Start of Input data
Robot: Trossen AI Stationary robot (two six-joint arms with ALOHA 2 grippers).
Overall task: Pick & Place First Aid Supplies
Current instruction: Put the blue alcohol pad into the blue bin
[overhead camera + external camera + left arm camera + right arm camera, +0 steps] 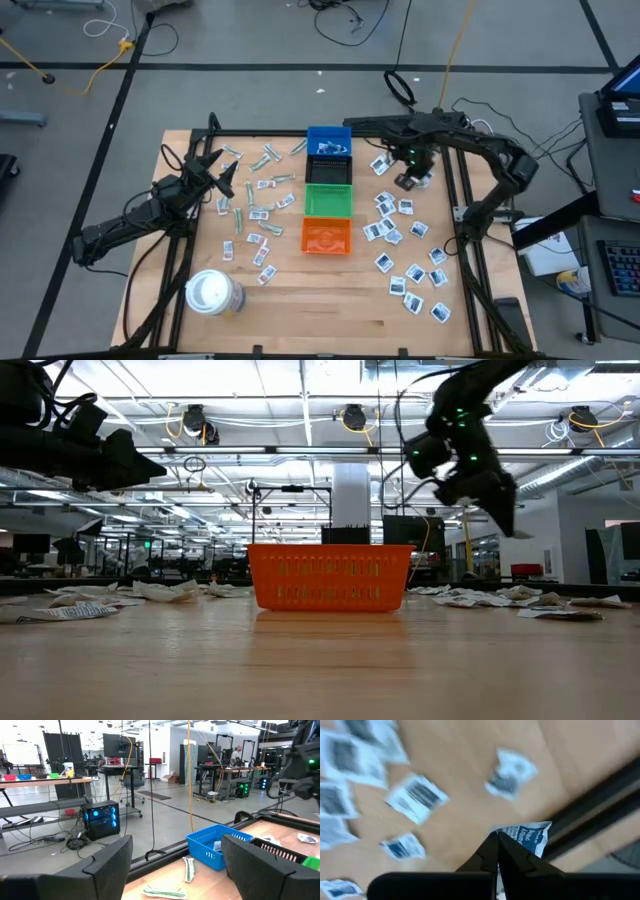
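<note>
Many small first aid packets lie flat on the wooden table: white squares with dark-blue print on the right (400, 235), strips and pale green-grey wrappers on the left (255, 195). My right gripper (497, 842) hangs well above the right-hand group, near the table's far right, shut on one white packet with blue print (527, 836). In the low view it (503, 512) is high over the table. My left gripper (222, 172) waits open and level over the left group, with nothing between its fingers (107, 865). My right gripper pinches the white blue-printed packet by one edge (506, 834) between its two fingertips. The fingers come from above, pointing steeply down. The packet sticks out sideways past the tips, lifted clear of the table.
A row of small bins runs down the table's middle: blue (329, 140), a dark one (328, 168), green (327, 200), orange (326, 236). A large white roll (212, 292) stands near the front left. A black frame rail (600, 815) borders the table beside the right gripper.
</note>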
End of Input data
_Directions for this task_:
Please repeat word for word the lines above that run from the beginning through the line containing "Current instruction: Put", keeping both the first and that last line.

_Your solution_:
Robot: Trossen AI Stationary robot (two six-joint arms with ALOHA 2 grippers).
Overall task: Pick & Place First Aid Supplies
Current instruction: Put the blue alcohol pad into the blue bin

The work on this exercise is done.